Deltec Homes, located in Ashville, North Carolina was featured in an article titled, “Deltec Net Zero Homes – They’re Not Just a Pretty Face”:

“… these homes not only cut energy an amazing two-thirds compared to standard new homes, but they do so at prices that beat out most of the competition – including energy-efficient models – by a stunning 30 percent.”

Maybe you’re thinking, “Oh, but that’s in North Carolina”. Deltec has representation across the US and in Canada too. Their designs are suitable for “very cold climates”. So what’s the secret? First of all, a more moderate overall size that saves on materials and construction cost:

“Home sizes have more than doubled since 1950 in most of North America. Average household size in the United States has dropped steadily from 3.67 members in 1940 to 2.62 in 2002. The average size of new houses increased from about 1,100 ft2 (100 M2) in the 1940s and 1950s to 2,340 ft2 (217 M2) in 2002.”
(Small is Beautiful: U.S. House Size, Resource Use, and the Environment, Greenbiz.com, 2005)
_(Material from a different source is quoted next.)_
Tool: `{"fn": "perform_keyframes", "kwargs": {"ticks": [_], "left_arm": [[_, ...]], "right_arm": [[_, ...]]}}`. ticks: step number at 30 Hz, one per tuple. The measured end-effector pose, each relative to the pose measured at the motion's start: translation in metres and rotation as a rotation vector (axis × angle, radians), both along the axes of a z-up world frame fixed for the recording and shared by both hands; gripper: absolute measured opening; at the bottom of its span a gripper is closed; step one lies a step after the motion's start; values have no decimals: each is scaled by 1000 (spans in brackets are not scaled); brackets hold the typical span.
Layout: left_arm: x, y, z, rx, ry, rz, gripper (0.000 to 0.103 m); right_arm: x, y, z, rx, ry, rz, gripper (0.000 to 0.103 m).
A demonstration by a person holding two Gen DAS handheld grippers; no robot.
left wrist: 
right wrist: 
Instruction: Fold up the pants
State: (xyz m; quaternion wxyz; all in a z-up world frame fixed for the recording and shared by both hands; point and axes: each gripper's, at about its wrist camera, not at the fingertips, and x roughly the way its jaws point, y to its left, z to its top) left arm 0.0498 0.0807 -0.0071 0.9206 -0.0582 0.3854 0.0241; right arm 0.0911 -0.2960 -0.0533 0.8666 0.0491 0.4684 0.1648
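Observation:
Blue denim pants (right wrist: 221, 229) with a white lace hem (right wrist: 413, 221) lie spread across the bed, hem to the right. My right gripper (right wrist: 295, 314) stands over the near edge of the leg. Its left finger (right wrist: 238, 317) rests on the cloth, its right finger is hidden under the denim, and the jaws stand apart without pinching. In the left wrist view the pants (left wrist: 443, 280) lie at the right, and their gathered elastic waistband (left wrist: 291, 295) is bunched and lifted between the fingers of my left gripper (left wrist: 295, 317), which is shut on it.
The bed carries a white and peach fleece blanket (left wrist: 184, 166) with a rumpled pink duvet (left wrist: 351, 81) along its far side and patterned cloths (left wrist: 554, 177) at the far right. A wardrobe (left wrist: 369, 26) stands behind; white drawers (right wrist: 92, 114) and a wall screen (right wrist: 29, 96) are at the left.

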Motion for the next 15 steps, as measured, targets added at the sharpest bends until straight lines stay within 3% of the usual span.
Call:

“In 1947, … the Central Mortgage and Housing Corporation began publishing catalogues of housing plans … They were cheap and well-planned, but shockingly to modern eyes, they were often no bigger than 1,000 square feet … By the turn of the millennium, Canadians lived in some of the world’s largest houses – and were filling them with some of the world’s smallest families.”
(The incredible shrinking home: Why Canada’s houses are getting smaller, Tristin Hopper, National Post, July 2012)

Size also has other implications: “As house size increases, resource use in buildings goes up, more land is occupied, increased impermeable surface results in more stormwater runoff, construction costs rise, and energy consumption increases.”

Deltec’s approach is to “to find the “sweet spot” between square footage and creature comforts”.  The result is “an incredibly sustainable home”, and all without sacrificing on comfort and livability” according to the company. Design elements include “passive solar, passive lighting and “climate modeling”, which fits a home into its environment rather than vice versa …”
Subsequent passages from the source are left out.